Confinement Seven Days Before Could Have Saved Over 20,000 Fatalities, Pandemic Inquiry Finds

An harsh independent inquiry into Britain's management of the Covid crisis has found which the reaction were "too little, too late," stating how implementing a lockdown even one week earlier could have prevented in excess of twenty thousand fatalities.

Primary Results of the Report

Detailed through more than seven hundred and fifty sections spanning two reports, the results paint an unmistakable story of procrastination, lack of action as well as a seeming inability to learn lessons.

The account concerning the onset of the pandemic in early 2020 is portrayed as notably critical, calling February as "a month of inaction."

Official Errors Highlighted

  • It raises questions about the reasons why Boris Johnson failed to lead one session of the Cobra emergency committee that month.
  • Action to the pandemic essentially stopped over the mid-term vacation.
  • By the second week of March, the situation was described as "little short of catastrophic," due to inadequate plan, a lack of testing and consequently no understanding regarding the extent to which Covid had circulated.

Possible Outcome

While admitting that the decision to implement a lockdown was historic as well as hugely difficult, implementing further steps to reduce the circulation of the virus more quickly would have allowed such measures could have been prevented, or alternatively proved of shorter duration.

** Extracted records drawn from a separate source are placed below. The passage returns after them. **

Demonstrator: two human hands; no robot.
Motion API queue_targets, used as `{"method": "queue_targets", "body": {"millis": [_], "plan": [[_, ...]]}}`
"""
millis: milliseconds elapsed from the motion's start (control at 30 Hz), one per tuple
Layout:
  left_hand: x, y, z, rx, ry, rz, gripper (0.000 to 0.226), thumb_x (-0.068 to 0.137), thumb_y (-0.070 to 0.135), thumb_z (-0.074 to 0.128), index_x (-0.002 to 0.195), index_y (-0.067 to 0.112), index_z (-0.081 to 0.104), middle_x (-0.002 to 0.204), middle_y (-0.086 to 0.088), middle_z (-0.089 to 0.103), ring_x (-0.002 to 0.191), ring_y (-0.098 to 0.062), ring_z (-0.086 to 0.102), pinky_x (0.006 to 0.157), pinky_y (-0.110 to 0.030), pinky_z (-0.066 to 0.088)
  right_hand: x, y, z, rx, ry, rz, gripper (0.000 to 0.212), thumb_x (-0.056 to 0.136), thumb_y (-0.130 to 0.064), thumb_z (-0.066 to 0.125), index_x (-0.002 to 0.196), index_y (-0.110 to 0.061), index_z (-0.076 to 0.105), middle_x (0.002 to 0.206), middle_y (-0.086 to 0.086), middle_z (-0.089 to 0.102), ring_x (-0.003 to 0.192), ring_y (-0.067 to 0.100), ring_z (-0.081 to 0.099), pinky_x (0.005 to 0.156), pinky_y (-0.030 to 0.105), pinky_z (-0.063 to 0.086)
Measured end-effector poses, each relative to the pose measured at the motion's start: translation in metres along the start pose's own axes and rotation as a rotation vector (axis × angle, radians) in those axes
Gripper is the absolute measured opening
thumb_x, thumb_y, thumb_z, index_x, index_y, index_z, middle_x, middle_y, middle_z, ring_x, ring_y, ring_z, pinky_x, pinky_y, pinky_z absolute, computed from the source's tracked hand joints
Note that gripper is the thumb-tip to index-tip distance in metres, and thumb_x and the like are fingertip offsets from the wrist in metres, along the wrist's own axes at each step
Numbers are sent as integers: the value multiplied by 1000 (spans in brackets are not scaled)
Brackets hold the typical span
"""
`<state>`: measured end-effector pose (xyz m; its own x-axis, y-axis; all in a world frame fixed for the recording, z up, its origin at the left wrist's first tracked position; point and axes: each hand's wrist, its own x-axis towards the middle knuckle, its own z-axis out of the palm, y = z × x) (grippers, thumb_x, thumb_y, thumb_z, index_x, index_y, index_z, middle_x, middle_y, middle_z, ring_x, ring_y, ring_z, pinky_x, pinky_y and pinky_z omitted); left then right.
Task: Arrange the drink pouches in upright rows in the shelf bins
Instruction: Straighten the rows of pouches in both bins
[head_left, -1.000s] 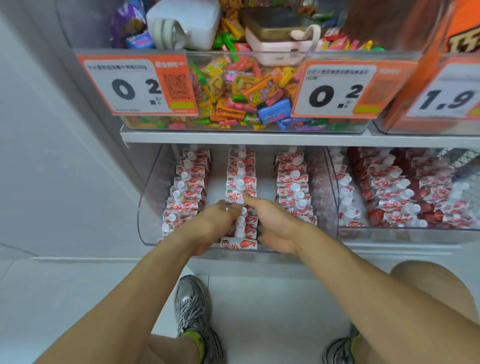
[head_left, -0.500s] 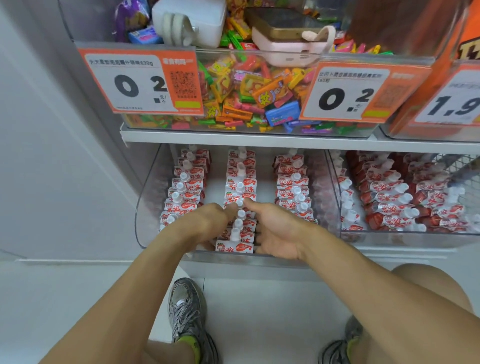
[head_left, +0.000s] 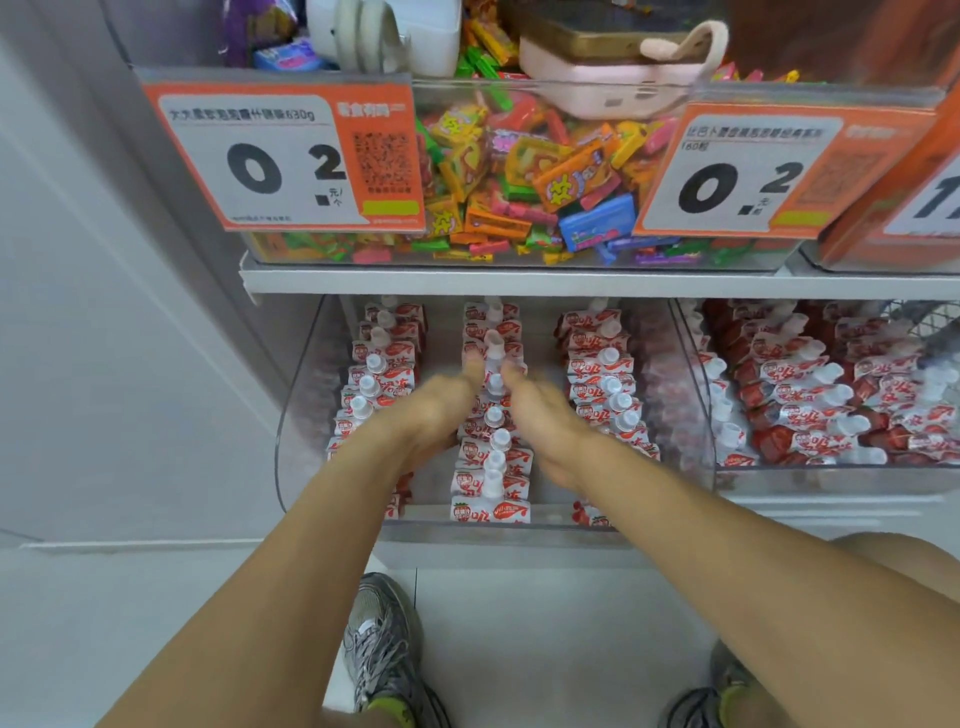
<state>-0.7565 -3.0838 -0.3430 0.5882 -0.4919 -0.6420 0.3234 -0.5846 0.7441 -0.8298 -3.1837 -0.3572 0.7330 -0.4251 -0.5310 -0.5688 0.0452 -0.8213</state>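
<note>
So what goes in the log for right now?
left hand and right hand: flanking middle row of pouches | grip: unclear, blurred | bin: three upright rows

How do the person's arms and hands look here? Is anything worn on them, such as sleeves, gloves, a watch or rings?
Both forearms are bare as far as the picture shows; no sleeve comes into view. The left hand and the right hand wear no gloves. No watch or bracelet shows on either wrist. The fingers are blurred, so small rings cannot be ruled out.

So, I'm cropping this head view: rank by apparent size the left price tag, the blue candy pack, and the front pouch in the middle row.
1. left price tag
2. front pouch
3. blue candy pack, close to the pouch, so unsure.
</note>
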Motion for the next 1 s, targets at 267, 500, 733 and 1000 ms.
{"method": "queue_targets", "body": {"millis": [267,500,733,1000], "plan": [[32,21,-2,55,198,204,55,104,43,26,143,7,39,146,-18,43,128,-31,47,105,-37,39,10,1,-1,-137,192,-162,61,104,-51,28,153,-15,23,158,10,32,143,28,33,107,35,29],[55,17,8,-7,229,304,33,105,38,24,120,21,48,104,2,58,91,-16,57,77,-19,42,52,-9,1,-74,207,-195,46,105,-44,33,145,-22,37,141,15,52,122,32,52,89,31,37],[62,17,15,-99,251,236,47,103,46,25,119,19,59,105,-14,67,101,-29,62,91,-35,46,62,-5,3,-28,179,-181,44,102,-46,38,142,-27,42,128,9,61,109,26,58,95,37,45],[46,22,16,-146,220,205,42,102,43,29,115,16,58,119,-17,64,108,-32,61,100,-43,46,49,-12,2,1,143,-141,52,99,-53,36,145,-29,38,136,11,58,118,30,56,104,44,43]]}}
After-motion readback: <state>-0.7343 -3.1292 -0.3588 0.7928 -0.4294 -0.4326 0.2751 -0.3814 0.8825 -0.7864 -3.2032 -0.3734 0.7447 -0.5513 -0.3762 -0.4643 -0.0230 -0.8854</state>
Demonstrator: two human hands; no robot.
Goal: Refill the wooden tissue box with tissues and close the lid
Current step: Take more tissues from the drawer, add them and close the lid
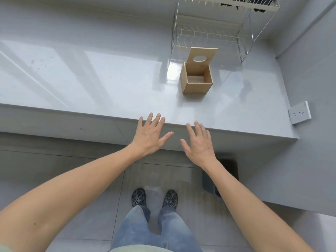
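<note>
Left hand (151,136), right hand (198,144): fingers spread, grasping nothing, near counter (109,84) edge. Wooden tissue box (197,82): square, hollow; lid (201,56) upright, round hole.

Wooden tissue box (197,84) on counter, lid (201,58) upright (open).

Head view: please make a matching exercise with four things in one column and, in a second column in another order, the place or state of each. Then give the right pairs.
Things:
1. box
2. lid
3. rack
4. left hand

Places or states:
A. open and empty, fingers spread, at the near edge of the counter
B. standing up, round hole showing
C. on the counter, open at the top, no tissues seen inside
D. white wire, behind the box by the wall

Pairs: 1-C, 2-B, 3-D, 4-A
</note>
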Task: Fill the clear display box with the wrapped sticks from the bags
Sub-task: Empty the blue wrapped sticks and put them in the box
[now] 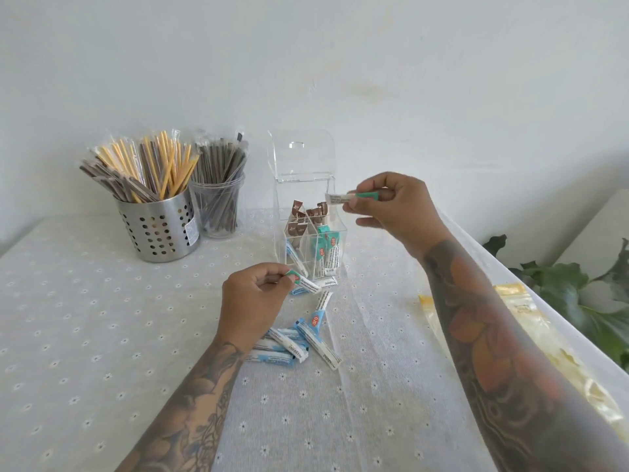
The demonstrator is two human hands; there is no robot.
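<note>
Tablecloth (102,335): two cups, one box (306,199), each hand one stick.

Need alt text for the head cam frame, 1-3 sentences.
The right hand holds a teal-tipped wrapped stick above an open clear display box partly filled with brown and teal sticks. The left hand pinches another stick near loose blue sticks on a flowered tablecloth.
</note>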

When restrictions was necessary, the report stated, if it had been introduced on March 16, projections suggested this might have reduced the count of deaths within England in the earliest phase of the pandemic by around half, which equals 23,000 fatalities avoided.

The omission to appreciate the scale of the threat, and the immediacy for measures it necessitated, led to the fact that by the time the chance of a mandatory lockdown was first considered it was already too delayed and restrictions became unavoidable.

Ongoing Failures

The inquiry additionally pointed out that a number of similar failures – reacting too slowly as well as minimizing the pace together with effect of the pandemic's progression – occurred again later in 2020, when measures were eased and subsequently belatedly reimposed due to infectious variants.

The report calls this "unjustifiable," stating that officials were unable to absorb experience over repeated waves.

Final Count

The UK experienced one of the deadliest coronavirus epidemics across Europe, with about 240 thousand pandemic deaths.

The inquiry is the second from the ongoing investigation into all aspects of the handling as well as response of the pandemic, that began previously and is expected to proceed until 2027.